The world of business loans and tax can often be quite stressful, especially if you are new to this environment.
Suddenly, there are lots of different things that you have to pay for, and lots of different financial decisions that you need to make. This means that when you first take out a business loan, you might not fully understand the implications of this.
One thing that a lot of people do not fully understand in relation to business loans is whether, or not, they count as income. Stemming from this, a lot of people then wonder if this means that their business loan is taxable income.
In this guide, we’ll be answering these questions, as well as giving you information in relation to whether, or not, loan payments are tax-deductible. So to find out more, keep on reading.
Does A Business Loan Count As Income?
Technically speaking, a business loan is a form of income. It is an ingoing payment, not an outgoing payment, and it is money that is now accessible to your business. But, it is not income in the same way that money paid to you from your customers is.
This is because income made during a business transaction is taxable, but a loan given to you from a bank/lender is not taxable. Due to this, a business loan is usually not considered to be income.
But this isn’t the only reason why a business loan does not count as income. The other reason behind this is the fact that a loan isn’t really yours. A bank/lender gives you that money with the agreement that you will be paying it back through monthly repayments.
So, you are simply borrowing that money for the time being, it is not yours to keep.
This is why business loans are not seen as income, and this is also the reason you are not taxed upon them. Loans are not earned, they are given, and this is why they are not considered to be income. Despite them being an ingoing payment to your business account.
Is a Business Loan Considered Taxable Income?
As we have said, no, a business loan is not considered to be taxable income. When a business loan is delivered to your business account, you will not be taxed upon it. This is because you only pay taxes on money earned.

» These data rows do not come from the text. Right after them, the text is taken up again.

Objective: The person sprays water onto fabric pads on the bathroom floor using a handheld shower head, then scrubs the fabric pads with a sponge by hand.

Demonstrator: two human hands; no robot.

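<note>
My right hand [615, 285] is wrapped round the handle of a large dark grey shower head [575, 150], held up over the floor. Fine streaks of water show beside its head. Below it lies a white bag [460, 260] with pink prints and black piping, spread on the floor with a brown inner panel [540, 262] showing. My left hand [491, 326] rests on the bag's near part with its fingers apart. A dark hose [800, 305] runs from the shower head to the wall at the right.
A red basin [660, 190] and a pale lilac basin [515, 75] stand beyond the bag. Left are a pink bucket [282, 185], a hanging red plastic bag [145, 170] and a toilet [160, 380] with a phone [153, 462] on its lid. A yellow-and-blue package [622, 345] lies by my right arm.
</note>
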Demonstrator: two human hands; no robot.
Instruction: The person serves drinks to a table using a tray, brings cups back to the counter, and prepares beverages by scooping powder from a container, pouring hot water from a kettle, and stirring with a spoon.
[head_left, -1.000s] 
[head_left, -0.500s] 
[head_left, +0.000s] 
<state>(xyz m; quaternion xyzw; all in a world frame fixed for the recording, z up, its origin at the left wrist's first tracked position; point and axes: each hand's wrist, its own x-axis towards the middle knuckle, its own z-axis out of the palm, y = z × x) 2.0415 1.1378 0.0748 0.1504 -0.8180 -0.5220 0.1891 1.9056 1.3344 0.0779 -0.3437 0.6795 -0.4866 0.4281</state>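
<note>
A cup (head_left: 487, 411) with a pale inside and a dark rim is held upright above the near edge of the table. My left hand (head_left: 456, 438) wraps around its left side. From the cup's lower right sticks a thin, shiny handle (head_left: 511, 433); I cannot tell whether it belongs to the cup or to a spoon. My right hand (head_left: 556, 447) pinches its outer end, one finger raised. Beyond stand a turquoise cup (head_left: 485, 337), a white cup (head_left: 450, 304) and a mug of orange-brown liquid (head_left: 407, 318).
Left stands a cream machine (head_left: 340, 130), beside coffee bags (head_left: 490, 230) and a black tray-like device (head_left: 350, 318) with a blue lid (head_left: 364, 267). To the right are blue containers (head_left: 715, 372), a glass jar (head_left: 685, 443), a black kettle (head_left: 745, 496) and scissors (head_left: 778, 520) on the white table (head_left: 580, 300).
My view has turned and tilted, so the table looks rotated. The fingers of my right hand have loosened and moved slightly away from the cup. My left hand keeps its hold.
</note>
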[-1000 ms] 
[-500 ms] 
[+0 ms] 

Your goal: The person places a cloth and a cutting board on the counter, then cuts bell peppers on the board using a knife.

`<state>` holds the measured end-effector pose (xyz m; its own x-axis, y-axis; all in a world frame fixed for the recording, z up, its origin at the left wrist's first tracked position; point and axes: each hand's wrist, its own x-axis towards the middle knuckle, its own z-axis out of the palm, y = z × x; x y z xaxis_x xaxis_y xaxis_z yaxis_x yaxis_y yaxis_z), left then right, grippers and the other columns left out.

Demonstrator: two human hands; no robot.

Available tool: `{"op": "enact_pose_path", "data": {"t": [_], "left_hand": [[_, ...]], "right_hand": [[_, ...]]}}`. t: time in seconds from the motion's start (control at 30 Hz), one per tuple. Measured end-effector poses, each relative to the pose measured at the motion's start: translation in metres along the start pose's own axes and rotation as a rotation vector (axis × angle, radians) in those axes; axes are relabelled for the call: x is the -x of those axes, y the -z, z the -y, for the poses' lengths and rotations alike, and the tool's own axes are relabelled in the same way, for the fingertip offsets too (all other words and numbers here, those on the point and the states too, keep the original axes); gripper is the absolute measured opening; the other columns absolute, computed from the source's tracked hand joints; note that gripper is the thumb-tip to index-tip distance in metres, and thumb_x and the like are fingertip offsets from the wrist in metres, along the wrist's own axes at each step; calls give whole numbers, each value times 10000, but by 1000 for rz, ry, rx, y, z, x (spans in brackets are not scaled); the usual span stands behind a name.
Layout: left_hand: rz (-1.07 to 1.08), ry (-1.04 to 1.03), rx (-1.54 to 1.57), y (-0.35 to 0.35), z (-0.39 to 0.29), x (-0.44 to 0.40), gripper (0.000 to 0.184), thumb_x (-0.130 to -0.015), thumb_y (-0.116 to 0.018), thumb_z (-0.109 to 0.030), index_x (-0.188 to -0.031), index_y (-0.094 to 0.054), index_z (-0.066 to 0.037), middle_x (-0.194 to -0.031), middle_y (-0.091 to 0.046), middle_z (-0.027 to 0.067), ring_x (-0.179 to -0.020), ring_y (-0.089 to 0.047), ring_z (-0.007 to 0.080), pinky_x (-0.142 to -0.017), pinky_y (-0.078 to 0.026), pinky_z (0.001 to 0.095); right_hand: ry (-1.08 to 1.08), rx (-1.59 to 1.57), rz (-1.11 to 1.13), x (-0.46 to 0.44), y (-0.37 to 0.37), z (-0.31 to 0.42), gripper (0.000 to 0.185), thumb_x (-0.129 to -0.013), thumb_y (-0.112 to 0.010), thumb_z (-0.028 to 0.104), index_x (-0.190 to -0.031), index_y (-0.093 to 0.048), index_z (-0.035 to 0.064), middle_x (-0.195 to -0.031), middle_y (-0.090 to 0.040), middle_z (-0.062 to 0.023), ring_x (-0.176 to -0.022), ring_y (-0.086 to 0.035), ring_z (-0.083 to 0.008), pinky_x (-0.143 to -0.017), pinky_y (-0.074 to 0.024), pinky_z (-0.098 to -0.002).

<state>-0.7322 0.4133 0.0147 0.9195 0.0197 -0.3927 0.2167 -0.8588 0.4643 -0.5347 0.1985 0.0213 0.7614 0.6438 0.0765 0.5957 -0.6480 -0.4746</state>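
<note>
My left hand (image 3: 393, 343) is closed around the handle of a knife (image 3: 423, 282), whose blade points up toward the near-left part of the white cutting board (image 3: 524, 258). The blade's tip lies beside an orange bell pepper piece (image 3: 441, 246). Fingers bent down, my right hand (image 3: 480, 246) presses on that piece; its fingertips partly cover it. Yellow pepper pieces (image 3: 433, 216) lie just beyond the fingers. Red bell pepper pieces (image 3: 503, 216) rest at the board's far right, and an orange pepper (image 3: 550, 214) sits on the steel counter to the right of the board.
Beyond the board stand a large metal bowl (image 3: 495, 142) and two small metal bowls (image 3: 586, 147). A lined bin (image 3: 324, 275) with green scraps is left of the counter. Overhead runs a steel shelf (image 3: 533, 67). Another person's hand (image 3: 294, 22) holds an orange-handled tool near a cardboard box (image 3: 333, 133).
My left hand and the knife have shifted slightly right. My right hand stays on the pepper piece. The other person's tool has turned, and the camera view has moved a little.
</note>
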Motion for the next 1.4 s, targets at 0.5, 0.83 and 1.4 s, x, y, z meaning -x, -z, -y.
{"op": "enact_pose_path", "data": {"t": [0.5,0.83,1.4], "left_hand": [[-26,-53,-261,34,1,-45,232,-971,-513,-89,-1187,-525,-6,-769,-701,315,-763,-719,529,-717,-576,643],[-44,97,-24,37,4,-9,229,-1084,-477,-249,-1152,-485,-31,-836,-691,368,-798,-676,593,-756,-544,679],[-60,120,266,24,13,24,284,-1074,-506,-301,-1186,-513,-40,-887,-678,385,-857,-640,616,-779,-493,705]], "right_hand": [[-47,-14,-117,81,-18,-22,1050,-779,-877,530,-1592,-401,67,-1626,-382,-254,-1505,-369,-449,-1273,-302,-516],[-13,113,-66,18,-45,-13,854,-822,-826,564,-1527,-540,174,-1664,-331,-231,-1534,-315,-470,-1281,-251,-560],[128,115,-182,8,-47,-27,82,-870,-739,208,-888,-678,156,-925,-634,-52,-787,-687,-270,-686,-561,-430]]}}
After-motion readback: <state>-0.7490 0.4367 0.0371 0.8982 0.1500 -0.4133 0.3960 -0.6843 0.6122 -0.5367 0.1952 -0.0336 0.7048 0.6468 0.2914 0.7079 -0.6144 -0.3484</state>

While some people see business loans as a form of income, you are not working to achieve them. So, the government will not tax you on the amount of money that comes into your business bank account when you receive your loan.
However, just because your business loan is not taxable income, this does not mean that it is unaffected by taxes.
There is one exception to loans not being considered taxable income, and this when you negotiate with a bank/lender to reduce your debt. When debt is forgiven, then you will be expected to pay taxes on the amount.
A lot of people worry about the amount of taxes that they will have to pay as a business, but in a lot of ways having a business is an advantage. This is because of the tax deduction that is offered for businesses. So, let’s take a look if business loan payments are tax-deductible.
Are Business Loan Payments Tax Deductible?
Sadly, business loan payments are not tax-deductible. This is because you do not pay any taxes when you receive the loan, as the loan is not taxable income. So, when you repay that loan, you cannot deduct loan principal payments.
This is because you are repaying the money that you borrowed, not the money that you spent. For a lot of people, this can be a grave disappointment, but there isn’t really any need to fret.
Even though you cannot get tax deductions on your loan repayments, there are lots of other aspects of your business where you will be able to get deductions on the taxes that you pay.
For example, interest that has been paid on your business loan is usually tax-deductible. So, you will not get a deduction on the overall cost of your loan repayment.
But, you will be able to have the interest portion of this payment deducted. This is because interest is technically a business expense, and business expenses are tax-deductible. But let’s take a deeper look at this.
How To Make Deductions To Loan Repayments
If you are looking to reduce the amount of money that you spend each month on loan repayments, then this is possible. But, getting tax deductions on your loan repayments isn’t the easiest task.
This is because there are some things that you will need to prove in order to achieve this, they are:
- Proof of repayment to deduct from your loan.
- Proof that you are legally liable for the loan.
- Proof of true debtor-creditor relationship with the lender.
- Proof that the loan funds have been spent on things for your business.
But it isn’t just business loans that can be tax-deductible when funds are spent on the business. It is also possible to deduct taxes on personal loans when the funds have been spent on business purposes.
So, if you use a personal or business loan on equipment, real estate, or any other purchases to help your business, then this money will be tax-deductible. Overall, this will reduce the cost of your loan repayments.
But in order to have tax deductions accepted, you will have to keep detailed records of the purchases/expenses that you want to deduct.
In short, no a business loan does not count as income, and because of this it is not taxable. But, there is one exception to this rule, and that is if you have arranged with your bank/lender to reduce your debt. However, most of the time, a business loan will not be considered to be taxable income.